╭─ Dataset content

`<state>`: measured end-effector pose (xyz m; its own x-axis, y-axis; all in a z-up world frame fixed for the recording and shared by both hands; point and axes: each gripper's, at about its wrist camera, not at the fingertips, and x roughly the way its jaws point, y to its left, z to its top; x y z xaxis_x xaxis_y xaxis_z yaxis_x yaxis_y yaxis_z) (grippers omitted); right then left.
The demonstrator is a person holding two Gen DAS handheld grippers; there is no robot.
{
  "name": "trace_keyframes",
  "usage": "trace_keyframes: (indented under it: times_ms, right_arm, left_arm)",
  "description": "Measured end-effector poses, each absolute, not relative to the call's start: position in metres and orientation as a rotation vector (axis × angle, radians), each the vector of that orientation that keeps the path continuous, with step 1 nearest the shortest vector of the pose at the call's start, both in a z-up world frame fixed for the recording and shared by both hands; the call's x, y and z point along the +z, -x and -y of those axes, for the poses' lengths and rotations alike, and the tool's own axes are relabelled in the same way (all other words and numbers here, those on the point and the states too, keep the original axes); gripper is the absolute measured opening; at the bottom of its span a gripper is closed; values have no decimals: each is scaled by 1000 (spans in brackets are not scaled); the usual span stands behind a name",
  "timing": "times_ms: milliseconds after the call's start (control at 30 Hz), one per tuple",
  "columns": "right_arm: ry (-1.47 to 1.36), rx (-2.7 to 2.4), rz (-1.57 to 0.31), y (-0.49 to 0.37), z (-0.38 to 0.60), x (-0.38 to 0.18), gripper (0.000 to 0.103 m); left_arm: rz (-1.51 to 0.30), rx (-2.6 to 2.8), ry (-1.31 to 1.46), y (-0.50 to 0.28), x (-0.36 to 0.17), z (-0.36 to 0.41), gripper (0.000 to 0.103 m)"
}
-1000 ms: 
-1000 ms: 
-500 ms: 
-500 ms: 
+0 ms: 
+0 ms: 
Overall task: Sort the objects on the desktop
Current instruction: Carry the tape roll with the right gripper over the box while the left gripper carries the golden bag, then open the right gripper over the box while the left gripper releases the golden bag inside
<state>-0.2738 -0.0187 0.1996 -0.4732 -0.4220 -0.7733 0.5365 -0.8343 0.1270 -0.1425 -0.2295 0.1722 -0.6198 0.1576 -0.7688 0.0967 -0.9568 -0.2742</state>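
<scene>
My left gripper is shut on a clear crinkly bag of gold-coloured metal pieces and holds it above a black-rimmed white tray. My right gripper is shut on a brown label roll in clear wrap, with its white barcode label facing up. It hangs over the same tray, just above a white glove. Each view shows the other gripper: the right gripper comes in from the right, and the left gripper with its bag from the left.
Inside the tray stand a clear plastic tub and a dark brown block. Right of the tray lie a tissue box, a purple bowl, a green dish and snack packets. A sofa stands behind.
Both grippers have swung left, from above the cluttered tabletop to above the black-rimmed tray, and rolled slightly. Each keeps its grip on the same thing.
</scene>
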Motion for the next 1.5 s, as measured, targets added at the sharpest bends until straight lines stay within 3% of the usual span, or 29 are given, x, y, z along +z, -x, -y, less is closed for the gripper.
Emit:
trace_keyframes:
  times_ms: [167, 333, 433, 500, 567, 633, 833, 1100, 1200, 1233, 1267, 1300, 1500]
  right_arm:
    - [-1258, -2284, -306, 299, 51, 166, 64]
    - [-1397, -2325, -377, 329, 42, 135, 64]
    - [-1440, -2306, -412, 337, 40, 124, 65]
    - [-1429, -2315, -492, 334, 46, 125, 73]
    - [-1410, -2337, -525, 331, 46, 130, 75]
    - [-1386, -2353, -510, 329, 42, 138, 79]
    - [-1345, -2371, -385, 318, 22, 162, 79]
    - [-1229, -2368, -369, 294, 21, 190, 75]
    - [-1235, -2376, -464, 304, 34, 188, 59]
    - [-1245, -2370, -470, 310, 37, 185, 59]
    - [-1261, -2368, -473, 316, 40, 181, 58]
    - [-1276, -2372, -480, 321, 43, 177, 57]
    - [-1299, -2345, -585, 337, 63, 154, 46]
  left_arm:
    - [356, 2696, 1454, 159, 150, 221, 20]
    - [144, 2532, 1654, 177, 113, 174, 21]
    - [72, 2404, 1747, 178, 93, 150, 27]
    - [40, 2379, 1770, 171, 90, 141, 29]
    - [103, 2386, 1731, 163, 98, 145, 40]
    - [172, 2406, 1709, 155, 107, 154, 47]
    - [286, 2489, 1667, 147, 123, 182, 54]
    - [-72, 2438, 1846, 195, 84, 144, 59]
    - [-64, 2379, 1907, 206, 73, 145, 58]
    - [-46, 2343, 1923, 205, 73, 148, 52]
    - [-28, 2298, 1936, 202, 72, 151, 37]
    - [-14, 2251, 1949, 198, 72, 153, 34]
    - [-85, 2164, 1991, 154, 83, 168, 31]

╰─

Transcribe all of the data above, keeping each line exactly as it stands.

● Answer to this task:
`<state>`: measured end-effector pose (xyz m; its own x-axis, y-axis; all in a z-up world frame fixed for the recording and shared by both hands; point and axes: each gripper's, at about its wrist camera, not at the fingertips, and x roughly the way its jaws point, y to its left, z to its top; x y z xaxis_x xaxis_y xaxis_z yaxis_x yaxis_y yaxis_z) (grippers omitted); right then left.
The demonstrator is a person holding two Gen DAS handheld grippers; there is no robot.
{
  "name": "trace_keyframes",
  "usage": "trace_keyframes: (indented under it: times_ms, right_arm, left_arm)",
  "description": "Measured end-effector poses, each absolute, not relative to the call's start: position in metres and orientation as a rotation vector (axis × angle, radians), each the vector of that orientation that keeps the path continuous, with step 1 nearest the shortest vector of the pose at the call's start, both in a z-up world frame fixed for the recording and shared by both hands; the call's x, y and z point along the +z, -x and -y of those axes, for the poses' lengths and rotations alike, and the tool's own axes are relabelled in the same way (all other words and numbers here, those on the point and the states too, keep the original axes); gripper is the absolute measured opening; at the bottom of its span a gripper is closed; values have no decimals: each is scaled by 1000 (spans in brackets are not scaled); the usual span stands behind a name",
  "timing": "times_ms: milliseconds after the call's start (control at 30 Hz), one per tuple",
  "columns": "right_arm: ry (-1.47 to 1.36), rx (-2.7 to 2.4), rz (-1.57 to 0.31), y (-0.49 to 0.37), z (-0.38 to 0.60), x (-0.38 to 0.18), gripper (0.000 to 0.103 m); left_arm: rz (-1.51 to 0.30), rx (-2.6 to 2.8), ry (-1.31 to 1.46), y (-0.50 to 0.28), x (-0.36 to 0.17), z (-0.36 to 0.41), gripper (0.000 to 0.103 m)"
}
-1000 ms: 
-1000 ms: 
-500 ms: 
-500 ms: 
+0 ms: 
+0 ms: 
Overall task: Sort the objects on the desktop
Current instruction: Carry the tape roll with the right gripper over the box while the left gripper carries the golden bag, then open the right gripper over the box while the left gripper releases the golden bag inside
<state>-0.2738 -0.0187 0.1996 -0.4732 -0.4220 -0.7733 0.5365 -0.8343 0.1270 -0.1425 -0.2295 0.1722 -0.6198 0.1576 -0.7688 0.0967 -0.9568 -0.2742</state>
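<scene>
My left gripper is shut on a clear crinkly bag of gold-coloured metal pieces and holds it above a black-rimmed white tray. My right gripper is shut on a brown label roll in clear wrap, with its white barcode label facing up. It hangs over the same tray, just above a white glove. Each view shows the other gripper: the right gripper comes in from the right, and the left gripper with its bag from the left.
Inside the tray stand a clear plastic tub and a dark brown block. Right of the tray lie a tissue box, a purple bowl, a green dish and snack packets. A sofa stands behind.
Both grippers have swung left, from above the cluttered tabletop to above the black-rimmed tray, and rolled slightly. Each keeps its grip on the same thing.
</scene>
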Motion for the next 1.5 s, as measured, targets added at the sharpest bends until straight lines stay within 3% of the usual span, or 29 are given, x, y, z along +z, -x, -y, less is closed for the gripper.
Emit:
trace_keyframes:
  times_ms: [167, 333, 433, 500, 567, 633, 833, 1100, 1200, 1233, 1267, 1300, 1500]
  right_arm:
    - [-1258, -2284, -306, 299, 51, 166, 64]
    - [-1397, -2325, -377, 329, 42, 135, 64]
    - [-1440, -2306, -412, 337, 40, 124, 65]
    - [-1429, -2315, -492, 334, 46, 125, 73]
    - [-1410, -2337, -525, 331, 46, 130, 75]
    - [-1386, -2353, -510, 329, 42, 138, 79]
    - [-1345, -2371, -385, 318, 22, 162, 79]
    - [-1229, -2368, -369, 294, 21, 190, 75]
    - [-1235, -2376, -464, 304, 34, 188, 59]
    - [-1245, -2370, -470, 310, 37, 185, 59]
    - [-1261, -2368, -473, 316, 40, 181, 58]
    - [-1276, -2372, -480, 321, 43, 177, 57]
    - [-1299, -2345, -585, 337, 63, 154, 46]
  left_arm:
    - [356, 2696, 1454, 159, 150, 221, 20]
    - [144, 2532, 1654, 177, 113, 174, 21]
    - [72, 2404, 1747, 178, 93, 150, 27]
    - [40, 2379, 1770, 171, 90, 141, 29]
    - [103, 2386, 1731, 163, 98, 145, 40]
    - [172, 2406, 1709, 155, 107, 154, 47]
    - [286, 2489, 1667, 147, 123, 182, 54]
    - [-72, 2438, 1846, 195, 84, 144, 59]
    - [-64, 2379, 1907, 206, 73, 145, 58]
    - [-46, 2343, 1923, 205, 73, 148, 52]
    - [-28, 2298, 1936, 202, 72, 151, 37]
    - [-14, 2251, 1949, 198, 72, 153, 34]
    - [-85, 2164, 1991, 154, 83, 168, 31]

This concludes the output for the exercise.